- [WHAT IS BEING ASKED]: Wherever the word "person" occurs in the listing below, copy that whole line.

- [RECORDS TO PROCESS]:
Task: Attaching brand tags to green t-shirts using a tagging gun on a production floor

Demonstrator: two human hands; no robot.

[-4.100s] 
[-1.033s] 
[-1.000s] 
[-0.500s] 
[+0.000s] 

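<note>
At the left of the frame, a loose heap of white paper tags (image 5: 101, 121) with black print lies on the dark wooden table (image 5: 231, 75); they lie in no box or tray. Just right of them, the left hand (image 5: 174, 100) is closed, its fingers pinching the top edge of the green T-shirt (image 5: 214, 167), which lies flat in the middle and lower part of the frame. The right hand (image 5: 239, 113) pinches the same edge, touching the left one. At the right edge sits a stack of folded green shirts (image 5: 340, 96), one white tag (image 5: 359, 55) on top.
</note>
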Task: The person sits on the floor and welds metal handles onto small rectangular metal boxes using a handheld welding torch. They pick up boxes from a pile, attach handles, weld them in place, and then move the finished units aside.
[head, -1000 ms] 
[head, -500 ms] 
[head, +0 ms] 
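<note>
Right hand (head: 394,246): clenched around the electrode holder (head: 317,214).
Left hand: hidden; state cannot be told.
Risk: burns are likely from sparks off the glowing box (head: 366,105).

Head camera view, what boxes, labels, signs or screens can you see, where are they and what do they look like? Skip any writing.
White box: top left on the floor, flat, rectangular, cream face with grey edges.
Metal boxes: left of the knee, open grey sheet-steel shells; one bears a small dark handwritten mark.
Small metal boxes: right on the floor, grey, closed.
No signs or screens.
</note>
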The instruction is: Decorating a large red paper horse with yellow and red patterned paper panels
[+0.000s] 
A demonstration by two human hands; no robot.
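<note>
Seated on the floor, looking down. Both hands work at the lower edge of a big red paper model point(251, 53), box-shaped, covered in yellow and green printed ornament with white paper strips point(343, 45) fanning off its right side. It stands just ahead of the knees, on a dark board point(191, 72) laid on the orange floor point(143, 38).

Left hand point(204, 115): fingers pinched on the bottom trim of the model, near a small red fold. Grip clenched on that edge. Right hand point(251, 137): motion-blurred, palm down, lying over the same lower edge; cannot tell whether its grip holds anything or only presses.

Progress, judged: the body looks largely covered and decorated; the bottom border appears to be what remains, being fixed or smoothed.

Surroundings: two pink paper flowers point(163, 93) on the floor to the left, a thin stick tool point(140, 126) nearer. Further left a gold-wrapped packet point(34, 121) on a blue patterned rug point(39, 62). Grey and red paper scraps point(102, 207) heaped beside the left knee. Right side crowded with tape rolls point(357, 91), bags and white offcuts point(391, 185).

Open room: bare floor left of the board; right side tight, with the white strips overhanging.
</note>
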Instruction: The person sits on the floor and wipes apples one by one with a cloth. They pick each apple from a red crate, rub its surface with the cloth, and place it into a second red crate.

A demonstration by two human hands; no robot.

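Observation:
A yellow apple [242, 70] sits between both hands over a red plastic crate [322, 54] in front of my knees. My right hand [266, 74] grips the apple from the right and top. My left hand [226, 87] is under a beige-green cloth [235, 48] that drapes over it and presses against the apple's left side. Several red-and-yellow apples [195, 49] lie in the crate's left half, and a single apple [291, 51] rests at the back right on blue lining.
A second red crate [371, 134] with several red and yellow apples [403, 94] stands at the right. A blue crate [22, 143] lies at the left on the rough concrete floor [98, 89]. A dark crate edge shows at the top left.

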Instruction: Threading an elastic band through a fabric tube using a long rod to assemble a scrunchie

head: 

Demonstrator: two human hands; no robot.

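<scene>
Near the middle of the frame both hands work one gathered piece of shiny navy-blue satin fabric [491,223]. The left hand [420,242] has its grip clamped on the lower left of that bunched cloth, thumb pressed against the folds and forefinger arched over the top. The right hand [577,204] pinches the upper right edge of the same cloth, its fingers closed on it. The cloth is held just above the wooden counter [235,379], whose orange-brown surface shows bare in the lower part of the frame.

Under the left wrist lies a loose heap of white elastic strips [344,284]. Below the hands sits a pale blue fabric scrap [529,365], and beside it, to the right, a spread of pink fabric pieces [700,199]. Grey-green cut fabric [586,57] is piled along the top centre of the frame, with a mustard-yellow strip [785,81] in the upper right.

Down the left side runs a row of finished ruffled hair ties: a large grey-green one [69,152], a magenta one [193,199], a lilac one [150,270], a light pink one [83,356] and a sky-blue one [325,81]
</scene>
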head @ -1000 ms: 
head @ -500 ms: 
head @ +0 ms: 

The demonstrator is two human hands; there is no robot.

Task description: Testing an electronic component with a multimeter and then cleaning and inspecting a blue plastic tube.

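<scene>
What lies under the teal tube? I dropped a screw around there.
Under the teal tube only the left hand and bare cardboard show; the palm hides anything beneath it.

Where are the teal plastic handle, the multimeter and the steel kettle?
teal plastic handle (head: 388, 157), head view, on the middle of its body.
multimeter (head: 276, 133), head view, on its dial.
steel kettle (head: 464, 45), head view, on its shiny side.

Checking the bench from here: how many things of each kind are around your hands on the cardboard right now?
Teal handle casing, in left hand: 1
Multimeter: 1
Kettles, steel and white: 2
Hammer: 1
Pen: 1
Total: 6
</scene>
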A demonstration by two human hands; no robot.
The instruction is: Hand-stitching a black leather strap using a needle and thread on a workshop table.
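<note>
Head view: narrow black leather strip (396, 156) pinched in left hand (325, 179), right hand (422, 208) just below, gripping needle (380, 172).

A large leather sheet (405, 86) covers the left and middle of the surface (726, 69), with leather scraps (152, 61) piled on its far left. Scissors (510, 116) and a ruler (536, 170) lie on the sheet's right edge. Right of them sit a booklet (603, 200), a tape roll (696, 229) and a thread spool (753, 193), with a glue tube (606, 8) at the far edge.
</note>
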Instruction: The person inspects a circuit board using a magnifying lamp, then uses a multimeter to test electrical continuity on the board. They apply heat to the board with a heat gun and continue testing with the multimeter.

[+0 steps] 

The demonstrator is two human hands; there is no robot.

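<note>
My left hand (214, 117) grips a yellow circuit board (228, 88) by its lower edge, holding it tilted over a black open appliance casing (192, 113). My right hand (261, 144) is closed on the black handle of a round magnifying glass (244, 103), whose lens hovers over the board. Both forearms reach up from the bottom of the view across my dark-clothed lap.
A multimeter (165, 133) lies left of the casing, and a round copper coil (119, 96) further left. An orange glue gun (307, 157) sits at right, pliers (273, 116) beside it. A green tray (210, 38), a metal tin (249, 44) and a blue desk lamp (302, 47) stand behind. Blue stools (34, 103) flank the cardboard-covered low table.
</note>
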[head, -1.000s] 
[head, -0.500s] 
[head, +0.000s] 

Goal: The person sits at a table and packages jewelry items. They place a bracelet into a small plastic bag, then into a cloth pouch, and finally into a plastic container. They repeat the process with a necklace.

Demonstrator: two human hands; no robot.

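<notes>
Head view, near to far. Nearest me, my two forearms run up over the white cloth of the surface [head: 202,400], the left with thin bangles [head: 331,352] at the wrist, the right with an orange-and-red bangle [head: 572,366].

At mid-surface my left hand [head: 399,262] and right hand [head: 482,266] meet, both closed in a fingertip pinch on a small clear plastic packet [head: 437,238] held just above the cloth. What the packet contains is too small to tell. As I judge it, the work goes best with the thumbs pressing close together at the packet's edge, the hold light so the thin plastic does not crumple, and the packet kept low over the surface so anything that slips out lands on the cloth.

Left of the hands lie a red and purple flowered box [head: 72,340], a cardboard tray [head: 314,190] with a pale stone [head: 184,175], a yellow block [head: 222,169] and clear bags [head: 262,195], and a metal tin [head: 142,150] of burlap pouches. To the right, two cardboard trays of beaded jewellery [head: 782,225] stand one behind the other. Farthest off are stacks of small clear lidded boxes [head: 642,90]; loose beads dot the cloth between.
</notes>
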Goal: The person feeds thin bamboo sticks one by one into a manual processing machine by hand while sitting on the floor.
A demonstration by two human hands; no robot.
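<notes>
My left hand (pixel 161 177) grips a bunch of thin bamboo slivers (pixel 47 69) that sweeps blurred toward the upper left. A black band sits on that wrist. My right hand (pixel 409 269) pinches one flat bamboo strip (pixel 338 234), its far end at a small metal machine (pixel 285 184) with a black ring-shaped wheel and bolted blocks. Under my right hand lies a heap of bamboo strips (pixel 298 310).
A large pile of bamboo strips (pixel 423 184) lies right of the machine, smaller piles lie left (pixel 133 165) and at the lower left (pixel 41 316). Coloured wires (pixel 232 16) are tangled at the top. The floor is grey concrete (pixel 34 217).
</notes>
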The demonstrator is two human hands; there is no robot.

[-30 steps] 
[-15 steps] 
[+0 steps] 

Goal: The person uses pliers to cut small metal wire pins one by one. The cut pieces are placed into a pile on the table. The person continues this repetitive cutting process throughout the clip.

- [FINAL ANSWER]:
Task: The person sits on the floor and welds metal handles onto small rectangular metal boxes using a handheld welding torch. They pick up boxes from a pile, attach handles, weld them in place, and then move the finished units aside.
Instruction: The person sits on the floor and wipes apples one by one with a cloth. They pick each apple from a red crate, rub its surface with the cloth, and place it into a second red crate.
Instruction: The person inspects a circuit board using a magnifying lamp, then uses a multimeter to test electrical continuity on the board. They apply heat to the board with a heat gun and continue testing with the multimeter.
Goal: The person sits at a table and packages jewelry items. They place a bracelet into a small plastic bag, then into a cloth pouch, and finally into a plastic container. They repeat the process with a necklace.
Goal: The person feeds thin bamboo sticks one by one into a manual processing machine by hand while sitting on the floor.
Goal: The person uses pliers to cut small metal wire pins one by one. The cut pieces are placed into a pile on the table. The person continues this repetitive cutting process throughout the clip.

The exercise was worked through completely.